The sulfur concrete block (hereinafter, referred to as a block) that has passed through the above steps is dropped to manage the fish reef at a predetermined position and in a predetermined shape, and the step of dropping, depositing and building is completed. The above is the case of constructing a reef mountain range for generating an upwelling flow. When a large number of reef groups are constructed at a predetermined density, a predetermined amount (for example, 500 tons to 1
In some cases, it may be sufficient to drop a block of (000 tons).

When a block forming factory is constructed close to a thermal power plant where coal ash is emitted, pipe transportation may be used. After adjusting the particle size of the coal ash to a certain range (for example, 100 μm is 50% or more) by a ball mill or the like in order to obtain a high-density solidified material,
The mixture is heated to 5 ° C., and the sulfur is heated and liquefied (for example, 125 ° C.), uniformly mixed by stirring while adding an equal amount thereof, and the mixture is transferred to a pressure molding machine. , 0.
After applying a pressure of 05 N / mm ² , vibrating and consolidating, cooling to 20 ° C. and demolding, a block used in the present invention is obtained (FIG. 3). The shape of the block 1 is determined by the type of the molding machine and is various, but in consideration of easiness of handling, stability as a fish reef, ease of attitude control at the time of dropping, etc., for example, FIG. , (B), but there is no restriction on the shape. Although the specific gravity is about 1.5 to 2.0, in order to make it relatively heavy, waste having a large specific gravity (various metals and slags) is mixed as an aggregate of sulfur concrete, or waste 2 ( For example, various metals) may be provided inside the outer shell 1a of sulfur concrete. In such a case, an arbitrary specific gravity can be selected, and the waste can be safely treated. The interior material is hardened into briquettes with sulfur concrete to prevent elution of harmful substances.

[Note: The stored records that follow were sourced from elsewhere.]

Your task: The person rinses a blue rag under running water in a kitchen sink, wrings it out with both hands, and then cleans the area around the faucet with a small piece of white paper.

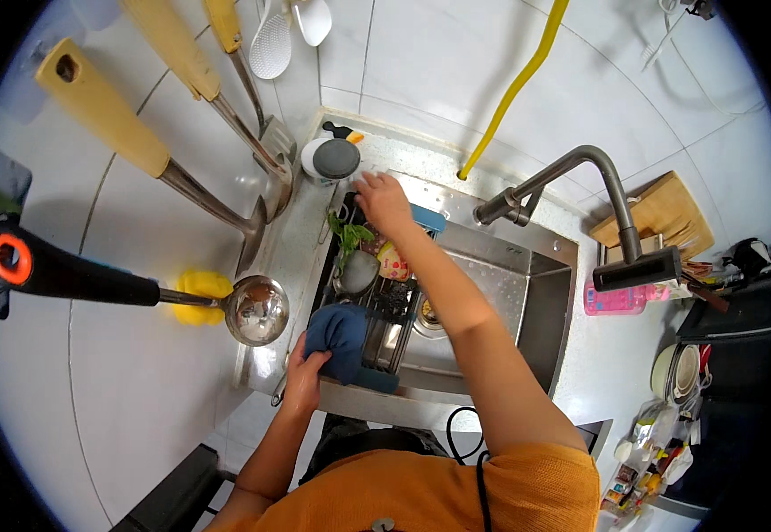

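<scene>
My left hand (304, 377) grips a bunched blue cloth (336, 341) at the near left corner of the sink (500, 266). Stretched across the sink, my right arm puts my right hand (383, 204) over the far end of a rack, fingers apart and no object visible in them. The rack has blue end pieces, one of them a far blue bar (428, 218), and lies over the sink's left part. On it are green leaves (348, 235), a pale rounded thing (359, 270) and a yellow-and-red patterned item (394, 262). My forearm hides part of the basin.
A ladle (257, 310) and yellow-handled spatulas (106, 111) hang at the left wall. Behind the sink stand a grey-lidded container (336, 160), a yellow hose (514, 89) and a faucet (611, 182). To the right are a pink bottle (614, 300) and a wooden board (665, 217).
</scene>
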Demonstrator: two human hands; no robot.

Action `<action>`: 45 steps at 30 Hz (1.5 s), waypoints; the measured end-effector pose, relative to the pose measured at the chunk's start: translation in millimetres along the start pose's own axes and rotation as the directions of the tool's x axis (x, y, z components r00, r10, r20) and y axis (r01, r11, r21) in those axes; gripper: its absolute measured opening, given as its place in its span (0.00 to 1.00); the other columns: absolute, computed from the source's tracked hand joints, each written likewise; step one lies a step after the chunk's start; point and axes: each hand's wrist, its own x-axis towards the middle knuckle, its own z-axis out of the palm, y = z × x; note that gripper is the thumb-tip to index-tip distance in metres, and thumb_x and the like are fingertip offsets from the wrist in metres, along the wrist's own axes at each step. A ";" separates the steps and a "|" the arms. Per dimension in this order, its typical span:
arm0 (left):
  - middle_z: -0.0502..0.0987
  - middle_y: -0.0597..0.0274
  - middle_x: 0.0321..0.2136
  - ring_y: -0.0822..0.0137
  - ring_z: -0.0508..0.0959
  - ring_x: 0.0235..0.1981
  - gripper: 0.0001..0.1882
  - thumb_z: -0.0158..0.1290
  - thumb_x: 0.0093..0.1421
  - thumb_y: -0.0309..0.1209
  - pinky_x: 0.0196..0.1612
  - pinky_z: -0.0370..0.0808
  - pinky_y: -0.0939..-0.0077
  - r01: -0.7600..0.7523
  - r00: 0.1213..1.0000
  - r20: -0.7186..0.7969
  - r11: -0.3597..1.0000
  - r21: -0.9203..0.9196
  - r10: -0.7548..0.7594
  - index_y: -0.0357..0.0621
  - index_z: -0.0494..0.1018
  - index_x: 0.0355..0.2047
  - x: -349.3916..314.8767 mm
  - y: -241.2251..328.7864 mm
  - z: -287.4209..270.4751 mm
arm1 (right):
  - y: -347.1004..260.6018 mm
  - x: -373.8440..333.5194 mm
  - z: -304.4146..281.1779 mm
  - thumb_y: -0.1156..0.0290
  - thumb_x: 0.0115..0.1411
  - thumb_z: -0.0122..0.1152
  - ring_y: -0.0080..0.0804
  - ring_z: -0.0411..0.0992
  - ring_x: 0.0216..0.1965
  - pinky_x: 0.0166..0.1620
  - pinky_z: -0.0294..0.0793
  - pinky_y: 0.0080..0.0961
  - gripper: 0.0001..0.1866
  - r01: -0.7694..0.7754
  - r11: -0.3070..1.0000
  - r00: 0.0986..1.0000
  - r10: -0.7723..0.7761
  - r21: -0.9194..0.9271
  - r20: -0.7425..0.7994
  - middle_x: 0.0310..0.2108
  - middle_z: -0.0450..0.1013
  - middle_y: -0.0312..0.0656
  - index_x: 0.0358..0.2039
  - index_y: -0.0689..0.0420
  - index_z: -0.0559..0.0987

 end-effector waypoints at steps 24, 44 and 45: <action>0.70 0.59 0.41 0.66 0.70 0.42 0.26 0.44 0.45 0.20 0.48 0.64 0.73 0.068 0.992 0.100 0.994 0.085 -0.077 0.37 0.62 0.48 -12.8 -8.1 13.6 | 59.9 -127.4 -97.3 0.66 0.55 0.46 0.46 0.65 0.46 0.48 0.65 0.35 0.15 -0.596 0.740 0.739 0.658 -0.311 0.149 0.44 0.68 0.51 0.40 0.59 0.72; 0.69 0.59 0.43 0.64 0.68 0.46 0.27 0.43 0.45 0.20 0.51 0.61 0.71 0.061 0.997 0.046 0.995 0.083 -0.065 0.39 0.62 0.50 -7.5 -25.7 10.6 | 95.4 -130.8 -49.2 0.76 0.47 0.48 0.36 0.66 0.39 0.45 0.67 0.29 0.15 -0.361 0.900 0.911 0.283 -0.245 -0.301 0.42 0.71 0.37 0.37 0.52 0.76; 0.68 0.58 0.45 0.62 0.67 0.47 0.28 0.43 0.45 0.20 0.52 0.60 0.69 0.063 0.996 0.050 0.993 0.098 -0.068 0.39 0.61 0.51 -7.2 -25.6 16.4 | 99.6 -137.8 -56.3 0.76 0.47 0.48 0.37 0.67 0.39 0.44 0.67 0.28 0.15 -0.355 0.904 0.916 0.285 -0.239 -0.282 0.41 0.71 0.37 0.36 0.52 0.77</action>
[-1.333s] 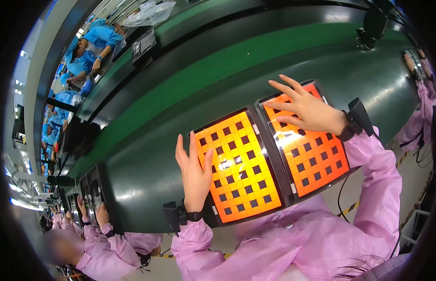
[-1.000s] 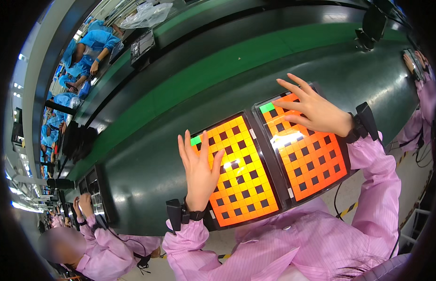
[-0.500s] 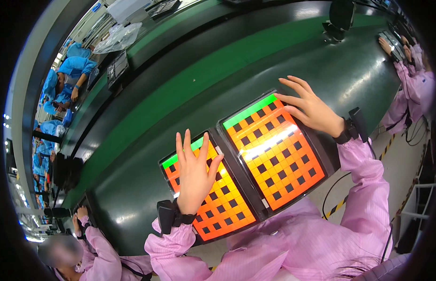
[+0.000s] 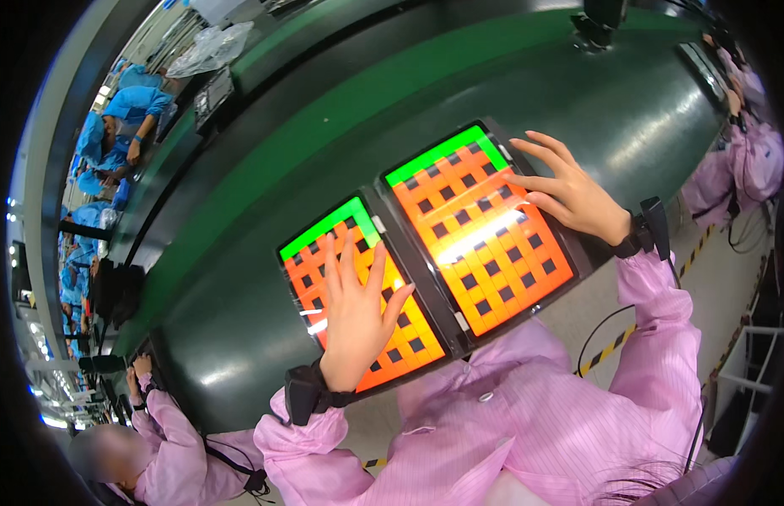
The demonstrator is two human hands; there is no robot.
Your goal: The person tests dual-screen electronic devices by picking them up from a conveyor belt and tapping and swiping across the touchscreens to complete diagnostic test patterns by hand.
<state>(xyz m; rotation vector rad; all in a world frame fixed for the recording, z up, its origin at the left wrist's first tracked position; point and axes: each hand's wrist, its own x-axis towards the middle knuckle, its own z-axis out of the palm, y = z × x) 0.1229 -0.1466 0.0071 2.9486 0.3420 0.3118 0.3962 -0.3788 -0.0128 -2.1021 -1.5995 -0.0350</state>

The block 1 has a thickness of 15 to 30 N / mm ^2.
Because of its compressive strength, there is no danger of breakage due to wave force etc. even if it sinks on the sea floor.

The block 1 is loaded on the drop ship 3 and transported to a predetermined sea area on the continental shelf and dropped. At the time of the drop, the position of the drop ship 3 must be accurately managed.
As an example, the satellites 5 are used to manage the injection in real time under the close link with the instructions of the land base station 4 and the computer 3b in the cab 3a of the drop ship 3. Next, the shape management of the fish reef 6 of the block 1 put in is carried out by transmitting ultrasonic waves from the oscillator 8 of the survey ship 7, grasping the shape of the accumulation block 6a every time the dropping is completed, and incorporating it as management data at the time of the next drop. (FIGS. 5 and 6).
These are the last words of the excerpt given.